Start of Recorded data

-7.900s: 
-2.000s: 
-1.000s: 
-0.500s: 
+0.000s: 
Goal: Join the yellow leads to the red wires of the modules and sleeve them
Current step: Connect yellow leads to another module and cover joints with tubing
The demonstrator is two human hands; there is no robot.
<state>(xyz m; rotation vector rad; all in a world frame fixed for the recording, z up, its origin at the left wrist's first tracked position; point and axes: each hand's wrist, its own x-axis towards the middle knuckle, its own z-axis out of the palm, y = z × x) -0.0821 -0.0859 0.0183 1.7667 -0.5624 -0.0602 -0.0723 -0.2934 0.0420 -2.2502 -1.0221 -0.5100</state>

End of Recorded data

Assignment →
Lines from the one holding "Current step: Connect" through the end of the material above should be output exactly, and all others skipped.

Response area →
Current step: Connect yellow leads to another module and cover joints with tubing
The demonstrator is two human hands; there is no robot.
<state>(xyz m; rotation vector rad; all in a world frame fixed for the recording, z up, its origin at the left wrist's first tracked position; point and axes: each hand's wrist, its own x-axis towards the middle knuckle, its own z-axis out of the palm, y = z × x) -0.0821 -0.0859 0.0183 1.7667 -0.5624 -0.0602 -0.0723 -0.2934 0.0420 -2.2502 -1.0221 -0.5100</state>

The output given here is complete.